Foggy raises an eyebrow at her as if to say tell me another, haha.
"He's got," Kate starts. "He's really—he's tall."
"Tall isn't a personality trait. Why are you so determined to make him seem nice?"
"I don’t! I'm just giving him the benefit--"
"Kate, if his name wasn't Matthew Murdock, would you be letting him get away with all the crap he's done?"
Kate shuts her mouth with a snap so hard it hurts her teeth. "Well."
"Our Matt isn't perfect, I'm not saying that. These are just two different people who happen to share a name. Stop making excuses for him."
"I'm not—am I?"
Foggy gives her a critical once-over. "Yeah. Kinda. Yeah. You feel bad for him, right? Because he's alone. Even in his world, he's kind of alone. And he doesn't have a you."
"Yeah, but—oh. Ew. That's super vain of me, isn't it? I feel bad for him because he doesn't have a Kate in his world? That's—why am I this person?"
"Because you're nice. And a little conceited. But only a little!" Foggy ducks like he expects her to throw something at him. "It's kinda cute. Or it would be, if he wasn't...him."
Kate's phone starts playing She's beauty and she's grace, she's queen of fifty states and Kate huffs a relieved sighs as she answers it. "America! Finally! Where have you been? Are you okay?"

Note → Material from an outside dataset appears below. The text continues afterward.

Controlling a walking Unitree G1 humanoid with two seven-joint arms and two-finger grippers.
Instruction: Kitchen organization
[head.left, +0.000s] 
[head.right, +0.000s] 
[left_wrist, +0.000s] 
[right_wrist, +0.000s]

"Fine, I'm fine. What did you need? You left me fifty messages."
"I need you to take somebody back to their universe. Billy did a thing."
"Of course he did. Someone we know?"
"Well, it's. It's Matt, actually."
"No kidding. You guys have a threesome?"
Foggy snorts into his coffee.
"Why does everyone think that? NO."
"Which universe?"
"How am I supposed to know? He doesn't."
"I've met a few Daredevils. Maybe we've met. Does he look like yours?"
"No, he, um. He kind of looks like a Muppet? Beaker."
"That asshole?"
Foggy laughs so hard, he chokes on his muffin.